Page 33 of Star's End


  I opened my eyes. He was staring at me, his arms still stretched out across the sofa.

  “I hate you,” I said.

  “You don’t hate me enough,” he said. “Tomorrow, I’ll take you to the Hawley Lab. It’s brand-new.” He lifted his chin. “Inner circle only. You want to know what happened to the creatures who lived on this planet first? You want to know what Isabel’s surgery was really for? You’ll find out tomorrow.”

  My whole body trembled.

  “Get some sleep.” Dad turned away from me, moving toward his bedroom. Over the corner of his shoulder he said, “Tomorrow’s probably going to be difficult for you.”

  • • •

  I woke up the next morning sprawled across the sofa in my suite. For a few seconds, before I fully woke up and remembered, everything was peaceful. Sunlight and the scent of seaweed poured in through my open windows. I rolled onto my back and blinked up at the ceiling, where dots of light chased each other across the room. I dug the heel of my palm into my eye socket. Light burst against darkness. Last night almost felt like a dream. Had I really confronted my father? Had I really stormed into his personal suite? It didn’t seem real.

  The Connectivity chimed.

  “Ms. Coromina! There’s a car waiting for you downstairs.”

  And with that, everything came back. Harriet’s hidden message. Aliens. My being a Ninety-Nine.

  “Ms. Coromina?
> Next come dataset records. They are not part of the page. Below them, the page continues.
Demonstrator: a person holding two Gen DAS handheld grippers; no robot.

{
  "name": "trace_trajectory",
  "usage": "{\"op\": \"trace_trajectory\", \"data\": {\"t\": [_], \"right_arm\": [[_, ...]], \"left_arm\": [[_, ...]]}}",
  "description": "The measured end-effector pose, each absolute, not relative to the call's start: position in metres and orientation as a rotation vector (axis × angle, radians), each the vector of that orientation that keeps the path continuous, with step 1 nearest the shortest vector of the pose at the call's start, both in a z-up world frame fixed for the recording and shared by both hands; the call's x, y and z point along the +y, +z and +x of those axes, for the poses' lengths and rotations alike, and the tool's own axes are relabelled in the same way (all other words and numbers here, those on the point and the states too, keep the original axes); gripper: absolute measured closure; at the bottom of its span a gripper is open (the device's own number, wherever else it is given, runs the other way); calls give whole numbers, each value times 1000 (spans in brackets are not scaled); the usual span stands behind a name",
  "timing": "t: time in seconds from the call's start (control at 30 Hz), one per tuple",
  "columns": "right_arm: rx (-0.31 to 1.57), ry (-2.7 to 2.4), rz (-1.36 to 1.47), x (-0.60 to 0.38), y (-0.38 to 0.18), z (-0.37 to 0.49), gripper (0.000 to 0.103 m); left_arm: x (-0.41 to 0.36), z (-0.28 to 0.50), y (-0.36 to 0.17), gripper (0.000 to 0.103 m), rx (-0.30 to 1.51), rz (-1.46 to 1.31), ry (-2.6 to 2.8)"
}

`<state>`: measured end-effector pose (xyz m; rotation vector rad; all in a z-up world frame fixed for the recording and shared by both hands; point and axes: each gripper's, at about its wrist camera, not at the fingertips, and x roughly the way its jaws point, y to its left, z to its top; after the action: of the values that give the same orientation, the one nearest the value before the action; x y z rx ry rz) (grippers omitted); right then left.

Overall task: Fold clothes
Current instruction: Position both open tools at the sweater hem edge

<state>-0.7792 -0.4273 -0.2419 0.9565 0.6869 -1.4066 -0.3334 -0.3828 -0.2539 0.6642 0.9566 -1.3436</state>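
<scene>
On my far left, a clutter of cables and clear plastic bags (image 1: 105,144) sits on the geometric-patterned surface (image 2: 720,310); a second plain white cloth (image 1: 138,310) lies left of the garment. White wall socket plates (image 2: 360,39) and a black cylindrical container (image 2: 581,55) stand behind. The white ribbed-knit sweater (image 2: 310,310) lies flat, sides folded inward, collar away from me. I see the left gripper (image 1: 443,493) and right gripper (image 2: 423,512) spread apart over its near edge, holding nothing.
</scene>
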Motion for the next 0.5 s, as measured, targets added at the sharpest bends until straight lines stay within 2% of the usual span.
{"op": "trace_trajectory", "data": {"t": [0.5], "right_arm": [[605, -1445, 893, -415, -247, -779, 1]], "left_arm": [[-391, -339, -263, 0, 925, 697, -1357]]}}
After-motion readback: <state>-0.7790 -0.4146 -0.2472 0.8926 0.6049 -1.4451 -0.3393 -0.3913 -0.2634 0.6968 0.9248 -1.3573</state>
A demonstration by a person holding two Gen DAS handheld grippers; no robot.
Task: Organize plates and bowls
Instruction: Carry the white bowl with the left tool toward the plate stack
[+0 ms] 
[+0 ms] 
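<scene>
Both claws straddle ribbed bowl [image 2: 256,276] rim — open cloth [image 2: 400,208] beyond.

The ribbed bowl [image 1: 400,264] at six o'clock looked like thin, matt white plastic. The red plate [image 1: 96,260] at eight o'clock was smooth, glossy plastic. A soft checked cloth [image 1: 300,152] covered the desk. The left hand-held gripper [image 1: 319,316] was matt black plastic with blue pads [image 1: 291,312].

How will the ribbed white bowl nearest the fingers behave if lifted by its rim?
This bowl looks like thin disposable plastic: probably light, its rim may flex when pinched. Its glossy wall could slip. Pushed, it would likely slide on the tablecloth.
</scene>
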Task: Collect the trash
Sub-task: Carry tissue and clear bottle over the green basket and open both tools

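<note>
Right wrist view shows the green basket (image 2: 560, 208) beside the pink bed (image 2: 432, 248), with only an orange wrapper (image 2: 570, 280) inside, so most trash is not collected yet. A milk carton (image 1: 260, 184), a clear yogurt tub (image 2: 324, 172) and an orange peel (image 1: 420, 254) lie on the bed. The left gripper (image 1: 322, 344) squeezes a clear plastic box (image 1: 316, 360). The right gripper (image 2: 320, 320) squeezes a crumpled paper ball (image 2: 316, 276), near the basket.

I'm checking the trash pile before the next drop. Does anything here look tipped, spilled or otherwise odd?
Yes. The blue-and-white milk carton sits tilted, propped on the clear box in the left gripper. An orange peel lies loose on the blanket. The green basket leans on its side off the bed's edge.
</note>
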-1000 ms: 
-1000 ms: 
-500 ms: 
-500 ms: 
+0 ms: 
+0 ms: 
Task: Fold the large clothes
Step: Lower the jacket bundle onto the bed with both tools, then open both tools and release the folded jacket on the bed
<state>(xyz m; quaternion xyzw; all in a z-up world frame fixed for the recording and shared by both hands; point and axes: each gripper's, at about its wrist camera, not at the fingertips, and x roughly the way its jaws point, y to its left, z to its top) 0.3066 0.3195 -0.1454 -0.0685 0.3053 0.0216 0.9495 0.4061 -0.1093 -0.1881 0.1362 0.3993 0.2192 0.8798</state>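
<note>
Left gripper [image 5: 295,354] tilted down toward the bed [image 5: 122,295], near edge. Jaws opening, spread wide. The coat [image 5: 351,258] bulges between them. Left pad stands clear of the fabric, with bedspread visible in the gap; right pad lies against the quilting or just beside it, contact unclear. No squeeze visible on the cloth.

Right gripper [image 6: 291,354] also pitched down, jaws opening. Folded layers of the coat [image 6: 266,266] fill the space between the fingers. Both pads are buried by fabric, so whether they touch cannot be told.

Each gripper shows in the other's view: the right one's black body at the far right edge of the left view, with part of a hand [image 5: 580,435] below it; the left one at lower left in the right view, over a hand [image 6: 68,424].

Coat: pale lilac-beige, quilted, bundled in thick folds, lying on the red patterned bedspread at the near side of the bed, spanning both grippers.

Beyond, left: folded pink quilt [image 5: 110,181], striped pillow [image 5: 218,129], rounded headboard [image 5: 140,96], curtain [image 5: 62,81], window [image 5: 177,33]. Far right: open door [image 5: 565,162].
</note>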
Are you awake?”

  “Thank you,” I choked out. “I’ll be down in a moment.” My voice wavered, but I doubted Grace heard it. The sunlight suddenly seemed too bright. Out of place. I marched across my room and yanked the curtains shut, hoping the darkness would calm me. It didn’t.

  I was going to the lab today. That was what Dad wanted, and so that was what was going to happen. What I wanted didn’t matter.

  But part of me was afraid that maybe this all was what I wanted. The idea frightened me. What if I wanted this to happen not just because I would learn the truth so I could protect Isabel and Daphne and even Adrienne, but so I would know?

  My stomach churned, and I dressed, pulling a pressed gray suit out of my closet. I brushed my hair back into a ponytail. I didn’t bother with makeup.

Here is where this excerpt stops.